*TASK TO CARRY OUT*
For each line of the data below that holds "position", copy the line.

*RAW DATA*
****************

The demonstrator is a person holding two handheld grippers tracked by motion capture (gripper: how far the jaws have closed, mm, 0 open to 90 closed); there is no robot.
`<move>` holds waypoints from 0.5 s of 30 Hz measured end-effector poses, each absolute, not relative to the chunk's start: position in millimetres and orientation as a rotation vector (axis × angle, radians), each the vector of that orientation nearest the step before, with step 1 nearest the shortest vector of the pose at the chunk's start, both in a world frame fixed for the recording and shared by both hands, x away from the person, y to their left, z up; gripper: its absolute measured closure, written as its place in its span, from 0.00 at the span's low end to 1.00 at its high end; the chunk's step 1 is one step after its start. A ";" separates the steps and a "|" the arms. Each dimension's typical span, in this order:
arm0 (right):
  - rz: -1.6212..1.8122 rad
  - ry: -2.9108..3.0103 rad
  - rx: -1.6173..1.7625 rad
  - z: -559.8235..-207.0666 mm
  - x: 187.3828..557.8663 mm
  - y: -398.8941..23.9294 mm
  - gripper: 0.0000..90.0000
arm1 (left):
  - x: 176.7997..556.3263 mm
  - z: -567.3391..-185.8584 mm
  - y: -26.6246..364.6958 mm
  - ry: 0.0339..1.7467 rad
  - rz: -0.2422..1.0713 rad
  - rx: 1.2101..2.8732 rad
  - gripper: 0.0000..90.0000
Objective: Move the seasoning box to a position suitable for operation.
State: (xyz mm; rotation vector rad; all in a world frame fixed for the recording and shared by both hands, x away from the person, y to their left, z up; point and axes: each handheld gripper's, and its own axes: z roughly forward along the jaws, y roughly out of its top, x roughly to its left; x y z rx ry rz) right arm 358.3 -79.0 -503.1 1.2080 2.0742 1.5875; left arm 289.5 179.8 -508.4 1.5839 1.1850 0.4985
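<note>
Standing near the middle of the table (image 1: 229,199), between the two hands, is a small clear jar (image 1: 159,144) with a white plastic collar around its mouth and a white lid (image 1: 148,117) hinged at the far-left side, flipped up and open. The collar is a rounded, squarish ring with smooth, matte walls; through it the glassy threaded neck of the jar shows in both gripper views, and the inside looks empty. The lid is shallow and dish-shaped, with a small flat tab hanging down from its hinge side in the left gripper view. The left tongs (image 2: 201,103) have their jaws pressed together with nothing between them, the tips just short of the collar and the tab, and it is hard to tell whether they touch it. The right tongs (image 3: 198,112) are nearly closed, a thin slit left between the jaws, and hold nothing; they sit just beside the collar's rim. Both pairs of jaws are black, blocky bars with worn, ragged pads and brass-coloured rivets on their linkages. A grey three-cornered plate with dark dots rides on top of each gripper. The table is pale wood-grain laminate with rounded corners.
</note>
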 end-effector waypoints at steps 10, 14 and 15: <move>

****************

*RESULT FOR THIS TASK*
`<move>` holds waypoints from 0.5 s of 30 Hz measured end-effector poses, each absolute, not relative to the chunk's start: position in millimetres and orientation as a rotation vector (axis × angle, radians), each the vector of that orientation nearest the step before, with step 1 nearest the shortest vector of the pose at the chunk's start, both in a world frame fixed for the recording and shared by both hands, x away from the person, y to their left, z up; gripper: its absolute measured closure, written as its place in its span, from 0.00 at the span's low end to 1.00 at its high end; the chunk's step 1 is one step after its start. A ";" separates the steps and a "|" the arms. Each dimension's typical span, in this order:
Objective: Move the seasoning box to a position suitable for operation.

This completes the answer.